Crews were working hard to open the Going-to-the-Sun Road, but with it still closed I had limited options for early season camping and hiking. Apgar is only open to tent camping and since I planned to sleep in my car, Saint Mary was my best option. It took me a couple hours to reach the northeast side of the park.
You won’t hear any complaints from me when you have near solitude and this great “dinner with a view” lakeside seat.
This was a pretty great campsite. How about going to sleep and waking up to this scene?
While wondering around I came across this lily. According to my research, this lily is not native to Glacier and may have been planted as a joke. I took this photo with my phone and I believe it was a solo plant. Is this really a Fawn Lily aka White Beauty (Erythronium californicum)?
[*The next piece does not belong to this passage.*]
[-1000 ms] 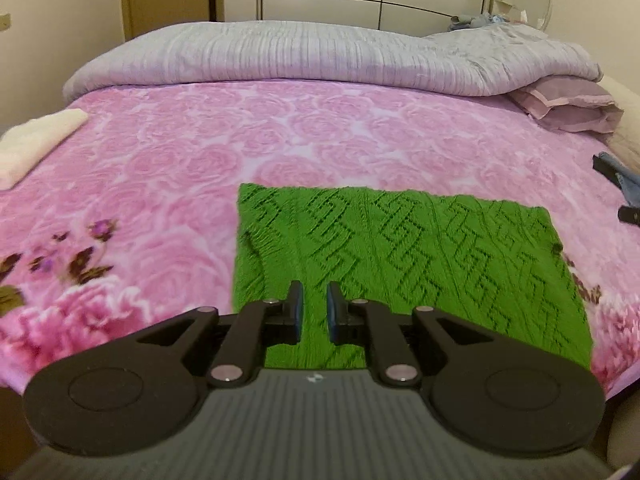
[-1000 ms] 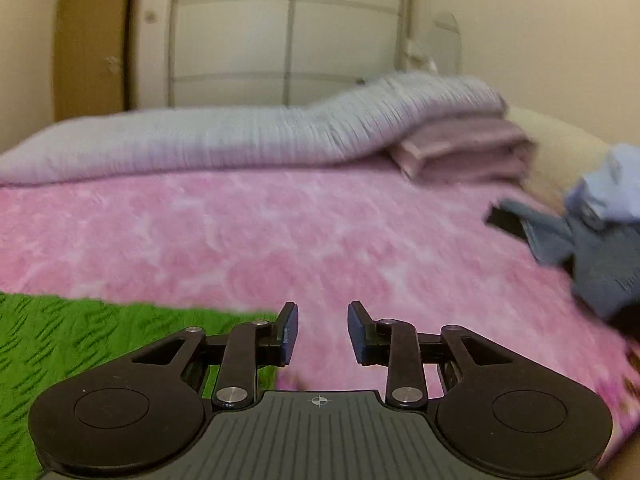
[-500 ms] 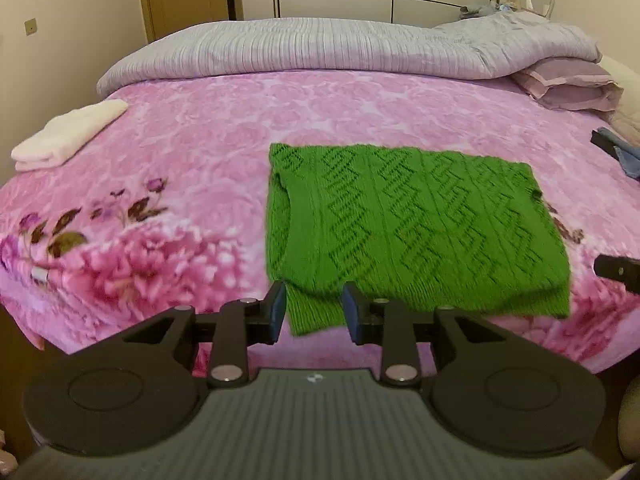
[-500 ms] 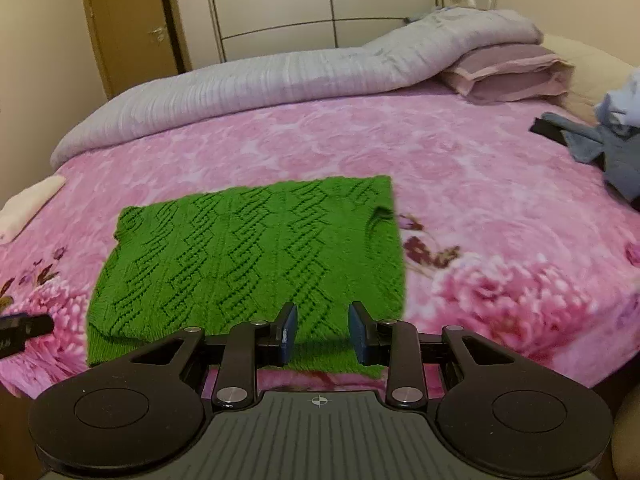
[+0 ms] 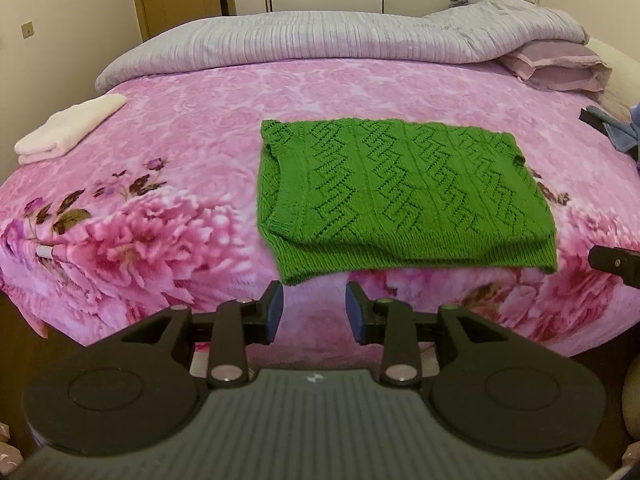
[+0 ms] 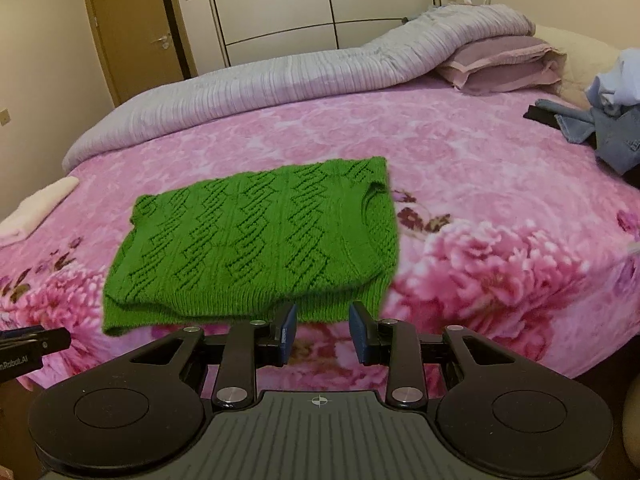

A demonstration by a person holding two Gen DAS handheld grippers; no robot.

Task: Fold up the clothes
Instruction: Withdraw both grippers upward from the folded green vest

The next morning I hiked the Going-to-the-Sun Road. It was mostly clear of snow and obstacles. I was a little jealous of the cyclists cruising the pavement but in other ways it was nice to take my time and enjoy views along the shores of Saint Mary Lake.
The flat light and gray skies may have reduced the drama of these spectacular mountains, but they didn’t dampen my spirits. I know I’ll be back to capture these images with a pack on my back and feet on real trail.
The 2003 Roberts Fire may have left a 135,000 acre scar; however, it opened up views once hidden by vegetation.
Are you St Mary or Virginia Falls?
Are you Gunsight Pass? Are you Jackson and Blackfoot Glaciers?
With all the snowmelt, water was plentiful. Who needs recorded music when you have nature’s soundtrack?
As much as I wanted to make it to Logan Pass, I decided it best to turn around after 7.5 miles at the Jackson Glacier Overlook. My decision was reaffirmed when I met a guy on his bike who said he was blocked by snow at Siyeh Bend, not far from my turnaround point.
The burned trees were a sad distraction.
I’m looking forward to returning another day when I can experience the beautiful colors of these mountains.
Making my way back to the Saint Mary Lake campground.
When I wasn’t tripping over my feet staring in awe at the big mountains, I found a few wildflowers, including Eastern Pasqueflower (Anemone patens) and Yellow Avalanche or Glacier Lily (Erythronium grandiflorum).
I just loved the pasqueflower. I’ve seen them frequently in the post-bloom stage when they look like they belong in a Dr. Seuss book, but never in this soft pastel lavender fuzzy stage.
Glacier Lily (Erythronium grandiflorum) and Spring Beauty (Claytonia lanceolata)
Shooting Star (Dodecatheon pulchellum)
Darkwoods Violet (Viola orbiculata)
? Strawberry (Fragaria virginiana)
Rocky Mountain Clematis (Clematis occidentalis).
A good reminder to carry bear spray and be bear aware. ‘Tis NOT the season to surprise a hungry bear, especially a mom with cubs.
Date(s) Hiked: April 22, 2016
Road Trip Day(s) #64 out of 88
- The hike from Mary Lake Campground to Jackson Glacier Viewpoint is about 15 miles round trip with 2,000+ feet elevation gain/loss.
- The only campgrounds in the park open during the winter/early spring season are Apgar and St Mary
- Come prepared with grizzly bear spray or buy at Visitor’s Center upon arrival
- Microspikes or YakTrax are a good option for early season travel.